Directions:
Below are the records; locate each line with the word "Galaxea" and copy it.

Saved data entries:
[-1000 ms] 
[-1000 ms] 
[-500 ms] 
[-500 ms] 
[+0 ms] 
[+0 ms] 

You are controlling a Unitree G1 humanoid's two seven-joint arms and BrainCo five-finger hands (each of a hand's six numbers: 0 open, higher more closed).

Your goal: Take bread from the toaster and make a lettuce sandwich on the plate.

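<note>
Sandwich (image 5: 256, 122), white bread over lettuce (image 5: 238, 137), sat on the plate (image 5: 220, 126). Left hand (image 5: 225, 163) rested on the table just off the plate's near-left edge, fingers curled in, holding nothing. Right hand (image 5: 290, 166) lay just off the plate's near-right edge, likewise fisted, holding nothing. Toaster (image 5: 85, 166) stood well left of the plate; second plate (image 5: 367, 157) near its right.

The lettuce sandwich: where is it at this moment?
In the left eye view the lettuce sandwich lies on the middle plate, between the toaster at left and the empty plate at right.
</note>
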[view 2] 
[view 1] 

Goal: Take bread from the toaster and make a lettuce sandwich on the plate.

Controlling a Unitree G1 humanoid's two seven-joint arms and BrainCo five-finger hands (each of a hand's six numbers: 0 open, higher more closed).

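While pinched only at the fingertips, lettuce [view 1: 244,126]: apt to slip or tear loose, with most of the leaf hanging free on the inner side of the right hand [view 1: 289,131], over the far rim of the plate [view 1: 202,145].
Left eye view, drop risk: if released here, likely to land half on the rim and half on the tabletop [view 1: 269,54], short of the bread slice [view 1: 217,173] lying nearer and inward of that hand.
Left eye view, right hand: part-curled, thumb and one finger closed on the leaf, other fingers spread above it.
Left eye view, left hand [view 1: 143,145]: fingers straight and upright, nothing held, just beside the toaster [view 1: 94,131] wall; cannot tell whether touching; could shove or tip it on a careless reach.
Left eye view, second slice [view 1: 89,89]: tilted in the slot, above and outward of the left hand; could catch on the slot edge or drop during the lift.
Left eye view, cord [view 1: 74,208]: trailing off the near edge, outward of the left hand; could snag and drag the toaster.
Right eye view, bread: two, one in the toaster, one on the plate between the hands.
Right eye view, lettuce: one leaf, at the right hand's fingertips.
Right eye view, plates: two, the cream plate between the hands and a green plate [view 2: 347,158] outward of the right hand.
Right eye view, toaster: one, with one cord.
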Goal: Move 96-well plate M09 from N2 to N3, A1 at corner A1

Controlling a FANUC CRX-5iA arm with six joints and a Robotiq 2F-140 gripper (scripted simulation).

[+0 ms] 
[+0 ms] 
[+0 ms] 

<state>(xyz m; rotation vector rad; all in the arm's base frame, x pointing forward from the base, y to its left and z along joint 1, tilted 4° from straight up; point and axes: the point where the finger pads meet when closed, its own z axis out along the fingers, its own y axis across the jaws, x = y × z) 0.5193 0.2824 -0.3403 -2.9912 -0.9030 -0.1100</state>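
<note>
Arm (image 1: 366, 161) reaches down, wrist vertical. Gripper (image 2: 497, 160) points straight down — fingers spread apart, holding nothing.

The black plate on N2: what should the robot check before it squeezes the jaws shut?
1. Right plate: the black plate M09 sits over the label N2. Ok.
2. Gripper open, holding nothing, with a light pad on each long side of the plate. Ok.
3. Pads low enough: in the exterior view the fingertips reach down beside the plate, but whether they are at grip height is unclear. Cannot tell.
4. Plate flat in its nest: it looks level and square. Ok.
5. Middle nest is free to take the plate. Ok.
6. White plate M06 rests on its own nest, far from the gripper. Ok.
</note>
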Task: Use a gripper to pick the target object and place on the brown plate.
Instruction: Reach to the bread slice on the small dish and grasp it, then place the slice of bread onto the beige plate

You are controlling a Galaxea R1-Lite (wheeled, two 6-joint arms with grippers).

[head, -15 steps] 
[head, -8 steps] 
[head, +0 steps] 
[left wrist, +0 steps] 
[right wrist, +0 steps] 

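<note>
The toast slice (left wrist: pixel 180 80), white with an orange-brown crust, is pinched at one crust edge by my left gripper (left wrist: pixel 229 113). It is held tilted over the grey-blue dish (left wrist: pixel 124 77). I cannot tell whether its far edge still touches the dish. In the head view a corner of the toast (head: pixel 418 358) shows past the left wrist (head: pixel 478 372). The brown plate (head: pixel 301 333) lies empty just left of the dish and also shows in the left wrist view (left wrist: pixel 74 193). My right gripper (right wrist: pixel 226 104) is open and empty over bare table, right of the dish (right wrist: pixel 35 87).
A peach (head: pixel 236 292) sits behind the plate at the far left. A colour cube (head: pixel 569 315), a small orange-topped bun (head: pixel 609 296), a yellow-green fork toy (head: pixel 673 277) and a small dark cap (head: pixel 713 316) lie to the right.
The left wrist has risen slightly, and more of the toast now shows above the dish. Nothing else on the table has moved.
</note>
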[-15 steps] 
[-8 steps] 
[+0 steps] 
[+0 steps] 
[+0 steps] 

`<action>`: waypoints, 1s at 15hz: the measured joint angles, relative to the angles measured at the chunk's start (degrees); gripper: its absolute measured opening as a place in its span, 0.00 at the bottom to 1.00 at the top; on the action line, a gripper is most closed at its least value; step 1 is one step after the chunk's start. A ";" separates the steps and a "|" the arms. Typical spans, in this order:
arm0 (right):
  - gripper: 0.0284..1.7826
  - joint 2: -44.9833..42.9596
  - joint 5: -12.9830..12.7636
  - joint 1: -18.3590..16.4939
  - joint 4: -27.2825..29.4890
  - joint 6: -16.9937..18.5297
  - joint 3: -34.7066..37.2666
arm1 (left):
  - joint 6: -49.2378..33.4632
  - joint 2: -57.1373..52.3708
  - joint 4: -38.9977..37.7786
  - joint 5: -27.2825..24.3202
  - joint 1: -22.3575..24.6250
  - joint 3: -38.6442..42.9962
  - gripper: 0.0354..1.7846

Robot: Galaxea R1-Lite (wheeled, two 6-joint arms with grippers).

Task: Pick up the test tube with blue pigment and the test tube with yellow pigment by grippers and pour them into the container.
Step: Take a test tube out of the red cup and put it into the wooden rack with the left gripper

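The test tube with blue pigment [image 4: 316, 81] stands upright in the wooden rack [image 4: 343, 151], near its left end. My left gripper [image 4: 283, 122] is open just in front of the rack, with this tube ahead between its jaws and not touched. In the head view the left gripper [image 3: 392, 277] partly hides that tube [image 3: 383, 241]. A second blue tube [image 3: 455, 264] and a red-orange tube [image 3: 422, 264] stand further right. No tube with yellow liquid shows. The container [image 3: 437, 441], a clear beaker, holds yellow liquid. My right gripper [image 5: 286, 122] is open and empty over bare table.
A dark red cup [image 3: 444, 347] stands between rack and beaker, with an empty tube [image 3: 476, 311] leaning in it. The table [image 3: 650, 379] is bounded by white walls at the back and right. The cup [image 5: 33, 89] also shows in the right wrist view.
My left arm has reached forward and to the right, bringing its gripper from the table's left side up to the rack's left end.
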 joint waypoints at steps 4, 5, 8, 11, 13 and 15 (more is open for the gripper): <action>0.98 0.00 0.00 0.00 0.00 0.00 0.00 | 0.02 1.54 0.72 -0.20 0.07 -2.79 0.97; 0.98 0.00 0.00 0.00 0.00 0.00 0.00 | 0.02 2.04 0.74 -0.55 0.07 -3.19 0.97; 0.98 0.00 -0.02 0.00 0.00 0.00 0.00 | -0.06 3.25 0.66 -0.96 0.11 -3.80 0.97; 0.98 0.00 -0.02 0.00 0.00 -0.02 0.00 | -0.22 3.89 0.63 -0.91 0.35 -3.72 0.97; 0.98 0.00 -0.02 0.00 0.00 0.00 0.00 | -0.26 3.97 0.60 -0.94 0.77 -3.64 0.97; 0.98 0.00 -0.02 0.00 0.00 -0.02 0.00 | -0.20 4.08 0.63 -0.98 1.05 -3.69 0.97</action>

Exercise answer:
You are controlling a Galaxea R1-Lite (wheeled, two 6-joint arms with grippers).
Robot: Galaxea R1-Lite (wheeled, two 6-joint arms with grippers).

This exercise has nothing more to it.